### Exercise description
Your task is to write out every line of the data exactly. Drop the pictures.
--
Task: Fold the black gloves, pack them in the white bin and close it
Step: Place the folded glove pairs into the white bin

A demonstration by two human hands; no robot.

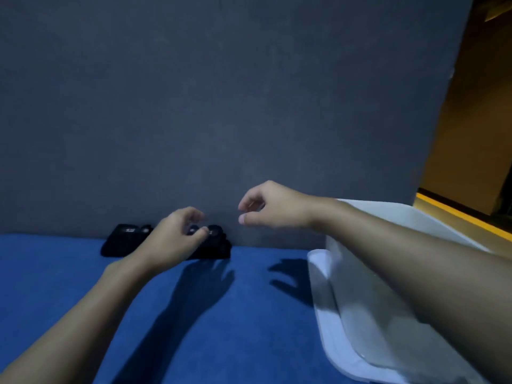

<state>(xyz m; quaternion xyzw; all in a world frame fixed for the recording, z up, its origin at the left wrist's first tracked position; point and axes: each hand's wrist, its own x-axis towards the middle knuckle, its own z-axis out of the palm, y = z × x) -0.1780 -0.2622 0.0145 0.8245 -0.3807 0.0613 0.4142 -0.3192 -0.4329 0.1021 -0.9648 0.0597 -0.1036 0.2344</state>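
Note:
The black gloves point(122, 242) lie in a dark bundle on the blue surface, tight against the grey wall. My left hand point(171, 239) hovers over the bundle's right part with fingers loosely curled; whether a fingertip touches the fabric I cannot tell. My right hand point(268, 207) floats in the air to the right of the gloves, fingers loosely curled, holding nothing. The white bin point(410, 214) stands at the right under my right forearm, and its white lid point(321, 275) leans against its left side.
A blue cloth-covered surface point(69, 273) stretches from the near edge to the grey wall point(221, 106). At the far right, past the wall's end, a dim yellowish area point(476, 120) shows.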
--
### Response for this exercise
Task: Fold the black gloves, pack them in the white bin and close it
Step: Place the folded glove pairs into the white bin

A demonstration by two human hands; no robot.


<state>(xyz m; quaternion xyzw; all in a world frame fixed for the recording, z up, its origin at the left wrist's first tracked position; point and axes: each hand's wrist, its own x-axis towards the middle knuckle, its own z-axis out of the palm, y = z × x) -0.1780 -0.2622 0.0145 0.8245 -0.3807 0.0613 0.4142 -0.3192 -0.4329 0.1021 -0.9648 0.0597 -0.1036 0.2344</state>
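Note:
The black gloves point(122, 242) lie in a dark bundle on the blue surface, tight against the grey wall. My left hand point(171, 239) hovers over the bundle's right part with fingers loosely curled; whether a fingertip touches the fabric I cannot tell. My right hand point(268, 207) floats in the air to the right of the gloves, fingers loosely curled, holding nothing. The white bin point(410, 214) stands at the right under my right forearm, and its white lid point(321, 275) leans against its left side.
A blue cloth-covered surface point(69, 273) stretches from the near edge to the grey wall point(221, 106). At the far right, past the wall's end, a dim yellowish area point(476, 120) shows.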

This completes the requested output.